Studio album by The Electric Hellfire Club
- Released: October 25, 1993
- Genre: Industrial rock;
- Length: 53:36
- Label: Cleopatra
- Producer: Brian Daly

The Electric Hellfire Club chronology
|  | Burn, Baby, Burn! (1993) | Satan's Little Helpers (1994) |

= Burn, Baby, Burn! =

Burn, Baby, Burn! is the debut album by American industrial rock band The Electric Hellfire Club.
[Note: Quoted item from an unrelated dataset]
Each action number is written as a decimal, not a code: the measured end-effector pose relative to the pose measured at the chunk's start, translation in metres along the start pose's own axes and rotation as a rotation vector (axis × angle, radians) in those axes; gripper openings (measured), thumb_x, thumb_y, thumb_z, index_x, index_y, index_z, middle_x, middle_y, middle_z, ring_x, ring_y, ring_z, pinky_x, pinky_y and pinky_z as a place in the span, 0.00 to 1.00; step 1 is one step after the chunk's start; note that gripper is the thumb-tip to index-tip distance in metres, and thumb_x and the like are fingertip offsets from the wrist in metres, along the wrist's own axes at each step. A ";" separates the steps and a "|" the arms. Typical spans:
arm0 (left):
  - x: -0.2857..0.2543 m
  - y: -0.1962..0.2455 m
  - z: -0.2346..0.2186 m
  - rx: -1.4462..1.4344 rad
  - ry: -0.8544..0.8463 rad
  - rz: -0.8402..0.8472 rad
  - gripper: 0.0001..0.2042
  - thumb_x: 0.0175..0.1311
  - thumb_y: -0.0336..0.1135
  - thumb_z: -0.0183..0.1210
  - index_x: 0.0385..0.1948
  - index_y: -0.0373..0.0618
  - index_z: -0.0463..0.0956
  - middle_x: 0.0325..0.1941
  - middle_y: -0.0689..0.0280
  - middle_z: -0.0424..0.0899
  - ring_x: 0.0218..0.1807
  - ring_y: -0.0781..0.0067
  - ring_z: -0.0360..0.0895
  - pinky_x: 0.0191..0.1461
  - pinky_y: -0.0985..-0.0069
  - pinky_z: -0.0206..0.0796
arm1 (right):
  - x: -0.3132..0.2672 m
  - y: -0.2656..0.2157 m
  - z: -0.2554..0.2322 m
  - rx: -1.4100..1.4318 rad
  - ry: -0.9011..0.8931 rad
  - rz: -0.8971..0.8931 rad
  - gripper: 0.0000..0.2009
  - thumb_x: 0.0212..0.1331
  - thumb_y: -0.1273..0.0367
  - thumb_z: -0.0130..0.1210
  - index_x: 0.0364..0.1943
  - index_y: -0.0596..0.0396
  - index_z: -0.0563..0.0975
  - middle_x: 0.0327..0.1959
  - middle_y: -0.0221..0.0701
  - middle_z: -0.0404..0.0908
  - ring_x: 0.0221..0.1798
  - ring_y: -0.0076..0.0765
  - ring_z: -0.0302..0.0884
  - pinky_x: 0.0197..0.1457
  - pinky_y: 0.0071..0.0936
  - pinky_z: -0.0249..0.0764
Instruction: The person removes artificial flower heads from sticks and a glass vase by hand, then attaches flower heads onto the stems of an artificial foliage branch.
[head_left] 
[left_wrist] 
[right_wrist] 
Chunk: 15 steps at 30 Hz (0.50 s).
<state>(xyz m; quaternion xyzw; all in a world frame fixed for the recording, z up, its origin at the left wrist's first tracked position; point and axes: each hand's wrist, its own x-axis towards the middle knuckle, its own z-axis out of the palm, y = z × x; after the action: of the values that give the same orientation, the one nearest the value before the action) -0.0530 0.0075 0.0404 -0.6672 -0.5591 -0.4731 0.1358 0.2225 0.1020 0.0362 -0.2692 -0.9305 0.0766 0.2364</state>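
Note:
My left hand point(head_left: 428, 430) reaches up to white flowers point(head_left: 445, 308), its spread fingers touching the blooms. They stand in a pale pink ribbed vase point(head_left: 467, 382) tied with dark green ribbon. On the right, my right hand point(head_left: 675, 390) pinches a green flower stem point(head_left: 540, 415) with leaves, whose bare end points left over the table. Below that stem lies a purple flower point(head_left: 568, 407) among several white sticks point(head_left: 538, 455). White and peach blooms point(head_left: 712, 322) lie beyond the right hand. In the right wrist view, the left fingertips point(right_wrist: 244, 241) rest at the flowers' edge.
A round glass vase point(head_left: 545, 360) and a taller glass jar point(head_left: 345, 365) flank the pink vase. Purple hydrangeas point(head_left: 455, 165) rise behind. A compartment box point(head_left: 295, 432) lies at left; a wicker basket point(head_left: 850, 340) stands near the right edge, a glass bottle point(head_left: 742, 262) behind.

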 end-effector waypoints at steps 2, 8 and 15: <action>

Released on October 25, 1993, by Cleopatra Records, following Thomas Thorn's departure from My Life with the Thrill Kill Kult, the album's lyrical theme ranges from satanism, drugs, sex, psychedelia to Ricky Kasso, the Son of Sam, and Charles Manson.

Professional ratings
Review scores
| Source | Rating |
| AllMusic | Star Half star |

==Track listing==
1. "Invocation / Age of Fire" - 07:50
2. "Psychedelic Sacrifice" - 05:33
3. "Fall From Grace" - 07:06
4. "Prodigal Son (A Libertine's Lament)" - 05:20
5. "Mr. 44" - 04:36
6. "Where Violence Is Golden..." - 06:09
7. "The Electric Hellfire Acid Test" - 05:38
8. "Epitaph" - 06:02
9. "Black Bus" - 05:22

==Personnel==
- Thomas Thorn – vocals, programming
- Shane "Rev. Dr. Luv" Lassen – keyboards
- Sabrina Satana – dancer, backing vocals
- Ronny Valeo – guitars
- Richard Frost – drums

==Notes==
The album's cover artwork was inspired by the church burnings in Norway during the early 90s.